> _THE PROBLEM_: Print them exactly: the lines from the beginning of the entries below through the line that contains "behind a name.", and only those, with the pictures left out.

####

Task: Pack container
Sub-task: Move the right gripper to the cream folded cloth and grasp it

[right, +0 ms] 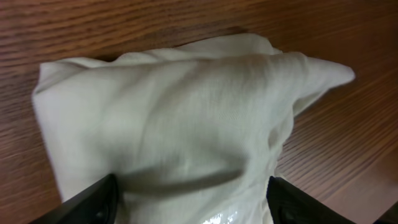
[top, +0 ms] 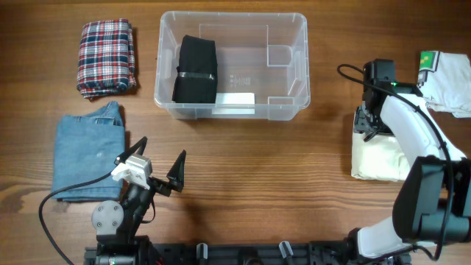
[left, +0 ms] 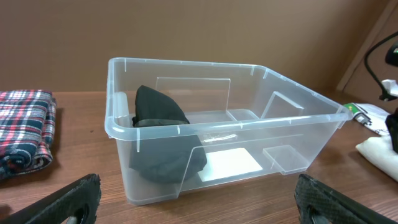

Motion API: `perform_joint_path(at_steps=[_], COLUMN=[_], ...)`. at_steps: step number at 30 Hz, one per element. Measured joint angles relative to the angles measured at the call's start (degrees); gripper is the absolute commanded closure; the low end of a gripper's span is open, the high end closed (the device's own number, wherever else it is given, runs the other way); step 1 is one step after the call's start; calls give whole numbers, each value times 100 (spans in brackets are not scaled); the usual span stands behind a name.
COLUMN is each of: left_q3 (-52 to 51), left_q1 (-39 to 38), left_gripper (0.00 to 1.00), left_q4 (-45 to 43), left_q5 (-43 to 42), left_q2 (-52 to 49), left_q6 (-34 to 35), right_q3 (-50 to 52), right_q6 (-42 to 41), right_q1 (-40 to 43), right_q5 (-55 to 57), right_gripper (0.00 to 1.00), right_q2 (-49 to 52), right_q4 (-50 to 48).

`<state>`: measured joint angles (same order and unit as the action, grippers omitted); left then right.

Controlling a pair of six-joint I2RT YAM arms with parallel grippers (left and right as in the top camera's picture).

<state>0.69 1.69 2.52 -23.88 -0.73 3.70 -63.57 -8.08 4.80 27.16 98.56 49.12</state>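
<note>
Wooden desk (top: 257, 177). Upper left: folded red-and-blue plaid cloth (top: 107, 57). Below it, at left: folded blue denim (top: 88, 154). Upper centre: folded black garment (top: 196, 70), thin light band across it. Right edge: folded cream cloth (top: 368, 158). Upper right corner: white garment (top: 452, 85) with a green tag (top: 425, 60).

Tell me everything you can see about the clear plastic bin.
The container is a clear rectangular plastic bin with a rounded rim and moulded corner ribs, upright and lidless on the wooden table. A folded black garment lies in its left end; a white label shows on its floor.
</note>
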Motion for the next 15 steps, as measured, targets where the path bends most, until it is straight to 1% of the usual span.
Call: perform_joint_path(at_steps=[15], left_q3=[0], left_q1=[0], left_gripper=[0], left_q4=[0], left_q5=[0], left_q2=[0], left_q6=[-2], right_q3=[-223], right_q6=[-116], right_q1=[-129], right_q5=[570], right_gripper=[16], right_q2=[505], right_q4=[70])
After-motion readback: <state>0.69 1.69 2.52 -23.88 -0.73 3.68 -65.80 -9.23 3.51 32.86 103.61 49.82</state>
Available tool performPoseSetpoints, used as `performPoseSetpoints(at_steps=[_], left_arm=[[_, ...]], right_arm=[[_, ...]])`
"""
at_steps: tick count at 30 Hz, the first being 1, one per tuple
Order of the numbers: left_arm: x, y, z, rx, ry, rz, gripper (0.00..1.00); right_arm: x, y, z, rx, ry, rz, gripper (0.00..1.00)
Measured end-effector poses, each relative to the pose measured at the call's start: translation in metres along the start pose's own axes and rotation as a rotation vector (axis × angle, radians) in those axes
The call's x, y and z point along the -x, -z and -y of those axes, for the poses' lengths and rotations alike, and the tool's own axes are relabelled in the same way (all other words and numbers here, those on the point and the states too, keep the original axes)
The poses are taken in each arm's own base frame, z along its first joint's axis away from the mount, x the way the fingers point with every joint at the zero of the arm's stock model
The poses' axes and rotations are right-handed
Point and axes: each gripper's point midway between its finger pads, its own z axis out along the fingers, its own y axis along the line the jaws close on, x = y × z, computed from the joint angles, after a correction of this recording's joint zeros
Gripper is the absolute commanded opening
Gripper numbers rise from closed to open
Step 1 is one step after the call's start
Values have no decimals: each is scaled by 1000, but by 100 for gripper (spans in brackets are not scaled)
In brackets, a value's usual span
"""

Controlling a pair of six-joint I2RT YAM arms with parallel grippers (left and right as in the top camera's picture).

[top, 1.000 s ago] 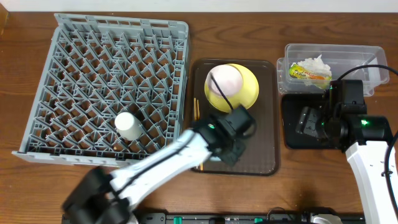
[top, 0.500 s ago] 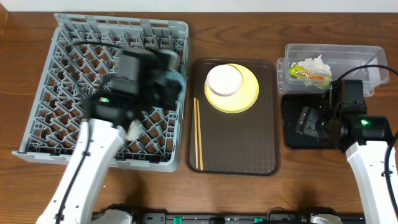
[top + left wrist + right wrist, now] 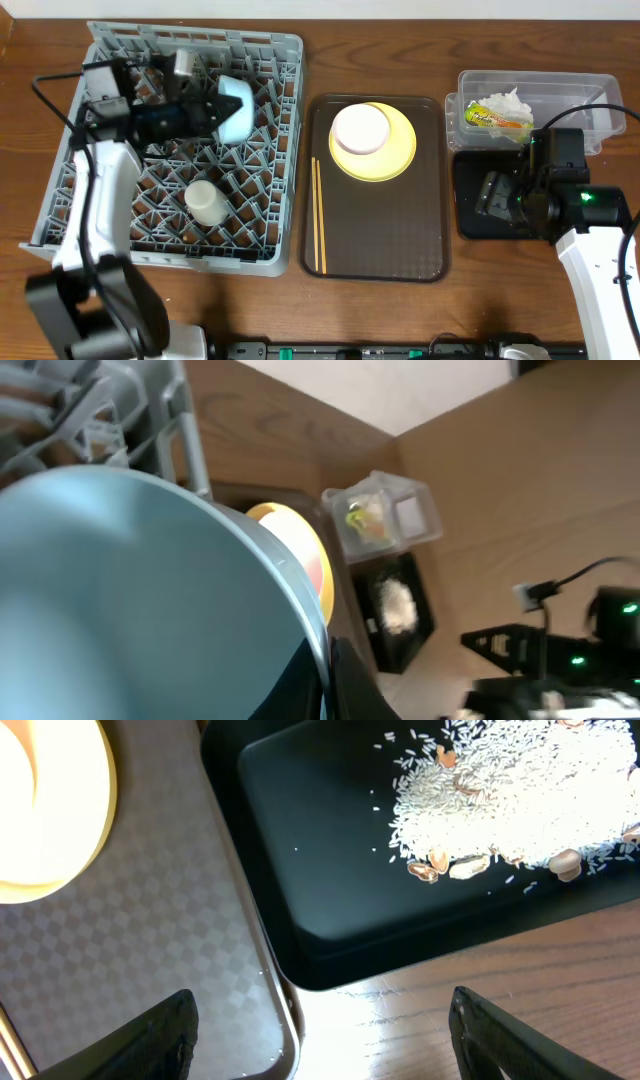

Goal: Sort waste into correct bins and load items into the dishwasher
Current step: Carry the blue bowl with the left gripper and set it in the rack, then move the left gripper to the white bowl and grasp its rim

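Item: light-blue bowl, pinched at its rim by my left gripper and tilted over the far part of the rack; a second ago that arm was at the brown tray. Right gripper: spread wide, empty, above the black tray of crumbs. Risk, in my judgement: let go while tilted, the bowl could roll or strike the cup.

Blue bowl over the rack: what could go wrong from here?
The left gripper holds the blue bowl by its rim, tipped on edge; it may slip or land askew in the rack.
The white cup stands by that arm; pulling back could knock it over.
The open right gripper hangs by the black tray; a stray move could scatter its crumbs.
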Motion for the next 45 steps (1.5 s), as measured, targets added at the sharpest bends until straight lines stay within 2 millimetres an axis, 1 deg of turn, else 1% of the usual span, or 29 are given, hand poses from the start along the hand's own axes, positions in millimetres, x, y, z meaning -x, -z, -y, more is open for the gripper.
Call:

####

> _RESPONSE TO THIS TASK_:
Task: Pack container
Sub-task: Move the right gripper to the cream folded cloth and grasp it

[right, +0 ms] 
[top, +0 ms] 
[left, +0 ms] 

Motion API: `perform_joint_path(at_steps=[_], COLUMN=[_], ...)`. at_steps: step number at 30 Hz, one per element. Measured joint angles relative to the angles measured at the call's start (degrees); gripper is the absolute commanded closure; the low end of a gripper's span is open, the high end closed (the device's own number, wherever else it is given, runs the other way); step 1 is one step after the call's start; calls give whole numbers, each value times 100 (spans in brackets are not scaled); the usual span stands behind a name.

This exercise is now complete.